Di fronte a questo paventato trasferimento del Rizza nella sede dell’Istituto “Filadelfo Insolera”, di via Modica, nella zona alta di Siracusa, di là dai suoi effetti e “significati” perturbanti – l’epilogo definitivo del legame storico e originario tra il “Rizza” e la sua sede fondativa –, il rischio reale è quello di un progressivo ridimensionamento di iscrizioni di studenti all’Istituto storico della “Ragioneria” del “Rizza”. Questo è il rischio reale e incontrovertibile, con ripercussioni evidenti sul futuro dell’insieme della struttura professionale e formativa dell’Istituto.
Ѐ una conseguenza “logica” quella da noi qui indicata.
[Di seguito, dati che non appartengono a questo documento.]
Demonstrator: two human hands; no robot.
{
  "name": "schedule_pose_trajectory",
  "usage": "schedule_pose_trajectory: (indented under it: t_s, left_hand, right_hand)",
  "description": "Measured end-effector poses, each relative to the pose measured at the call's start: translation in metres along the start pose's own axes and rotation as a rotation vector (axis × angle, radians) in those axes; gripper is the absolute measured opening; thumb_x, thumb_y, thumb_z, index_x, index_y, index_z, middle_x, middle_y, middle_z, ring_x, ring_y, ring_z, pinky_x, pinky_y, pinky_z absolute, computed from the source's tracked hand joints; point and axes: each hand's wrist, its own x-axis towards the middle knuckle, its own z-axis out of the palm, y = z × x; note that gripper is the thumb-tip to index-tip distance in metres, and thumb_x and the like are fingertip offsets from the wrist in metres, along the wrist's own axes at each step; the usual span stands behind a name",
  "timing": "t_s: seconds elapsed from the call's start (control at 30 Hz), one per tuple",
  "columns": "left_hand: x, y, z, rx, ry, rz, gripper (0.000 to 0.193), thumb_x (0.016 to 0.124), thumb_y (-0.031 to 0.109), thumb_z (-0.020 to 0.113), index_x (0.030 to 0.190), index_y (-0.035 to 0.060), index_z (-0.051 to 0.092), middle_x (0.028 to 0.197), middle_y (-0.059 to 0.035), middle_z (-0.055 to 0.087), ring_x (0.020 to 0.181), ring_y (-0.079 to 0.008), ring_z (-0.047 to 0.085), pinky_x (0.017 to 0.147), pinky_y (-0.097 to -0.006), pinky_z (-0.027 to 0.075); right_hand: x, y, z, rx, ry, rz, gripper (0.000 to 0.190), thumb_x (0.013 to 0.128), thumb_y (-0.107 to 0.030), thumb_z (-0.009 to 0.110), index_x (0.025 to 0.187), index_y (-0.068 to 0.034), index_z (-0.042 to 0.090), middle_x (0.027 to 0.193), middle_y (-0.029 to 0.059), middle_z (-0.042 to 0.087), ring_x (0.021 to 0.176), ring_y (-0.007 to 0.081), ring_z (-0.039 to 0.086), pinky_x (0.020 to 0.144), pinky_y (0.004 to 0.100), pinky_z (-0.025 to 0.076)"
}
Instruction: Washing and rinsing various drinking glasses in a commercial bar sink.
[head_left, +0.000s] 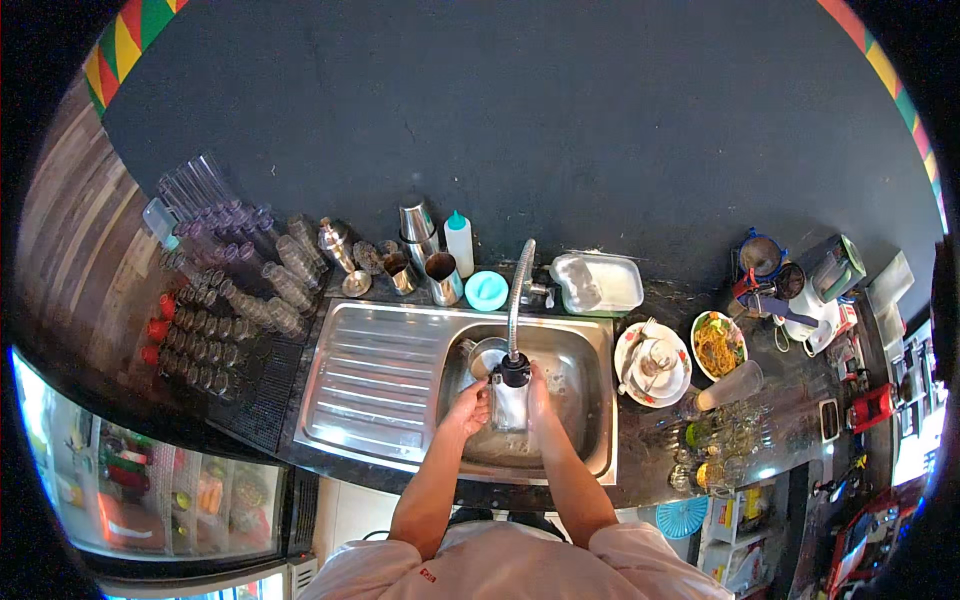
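Note:
My left hand (470, 406) and my right hand (539, 394) are over the basin of a stainless steel sink (581, 405). Between them is a clear, straight-sided container (511, 409), gripped from both sides. The black spray head (514, 370) of a flexible-hose faucet (517, 300) hangs directly above it and hides its far end. Behind my left hand, a round metal or glass vessel (486, 357) with a side handle sits in the basin. Small patches of foam lie on the basin floor.
A ribbed drainboard (375, 382) adjoins the basin on the left. Glasses (289, 285), steel shaker cups (444, 277) and a turquoise-lidded container (487, 290) line the back. Stacked dirty plates (626, 375), a noodle bowl (718, 345) and used glasses (712, 442) stand right.

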Motion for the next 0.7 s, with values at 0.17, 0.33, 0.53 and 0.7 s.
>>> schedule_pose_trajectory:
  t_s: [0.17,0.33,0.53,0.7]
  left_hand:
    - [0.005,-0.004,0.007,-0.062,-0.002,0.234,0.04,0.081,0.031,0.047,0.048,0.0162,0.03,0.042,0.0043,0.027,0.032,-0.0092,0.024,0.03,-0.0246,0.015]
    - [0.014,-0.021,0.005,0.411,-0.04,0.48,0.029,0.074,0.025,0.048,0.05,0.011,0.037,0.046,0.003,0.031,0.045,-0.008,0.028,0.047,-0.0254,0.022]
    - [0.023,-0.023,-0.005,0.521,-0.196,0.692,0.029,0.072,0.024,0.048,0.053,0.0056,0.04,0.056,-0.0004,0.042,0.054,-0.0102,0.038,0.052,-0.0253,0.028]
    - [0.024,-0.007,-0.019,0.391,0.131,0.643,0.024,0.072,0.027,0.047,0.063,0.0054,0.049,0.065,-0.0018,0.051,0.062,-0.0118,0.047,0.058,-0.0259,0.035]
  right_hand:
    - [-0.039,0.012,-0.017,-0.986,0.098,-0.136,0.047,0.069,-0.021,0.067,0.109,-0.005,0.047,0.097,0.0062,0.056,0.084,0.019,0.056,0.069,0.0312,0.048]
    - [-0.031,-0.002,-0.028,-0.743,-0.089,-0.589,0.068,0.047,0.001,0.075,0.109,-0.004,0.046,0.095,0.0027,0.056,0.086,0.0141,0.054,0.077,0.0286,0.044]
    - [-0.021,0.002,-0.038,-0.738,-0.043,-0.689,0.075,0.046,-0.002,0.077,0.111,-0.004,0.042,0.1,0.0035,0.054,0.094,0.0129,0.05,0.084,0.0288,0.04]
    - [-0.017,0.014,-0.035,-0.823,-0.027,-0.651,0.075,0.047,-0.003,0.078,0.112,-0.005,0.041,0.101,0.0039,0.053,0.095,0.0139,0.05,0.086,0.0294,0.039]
Dal momento che nel corso dei suoi lunghi anni di presenza ed attività, l’Istituto “Insolera” ha visto sempre più diminuire le iscrizioni di studenti, è evidente che il trasferimento del “Rizza” in un’area e sede totalmente opposta della città – per le problematiche di una distante collocazione rispetto alla sua attuale sede originaria –, non potrà che determinare un’ulteriore diminuzione di iscrizioni, con conseguenze che attengono al futuro dello stesso “Rizza”, come al suo personale docente, tecnico e amministrativo. E tutto ciò andrebbe evitato. Non è qui in questione, o in gioco, il fatto o la pretesa secondo cui «è giusto e bello avere la scuola (superiore) sotto casa». Qui è in gioco il destino dello stesso “Istituto Rizza”. Di qui la necessità di trovare soluzioni diverse rispetto a quanto sinora immaginato.
Ѐ questo l’effetto preoccupante per il “Rizza”, sì da far maturare una riflessione ulteriore sulla pur necessaria politica di risparmio della Provincia, individuando o altri filoni e settori di sprechi dell’Ente, magari insieme a possibili altri trasferimenti meno impattanti e razionalmente delineati di Istituti scolastici in sedi più congeniali. Senza perdere di vista l’obiettivo di preminente interesse pubblico di porre fine via via a sprechi di risorse, pagando per lunghi decenni edifici privati, i cui proprietari si sono già da tempo, e lautamente, ripagati attraverso questa politica degli affitti: lascito di una Regione Sicilia malgovernata da decenni.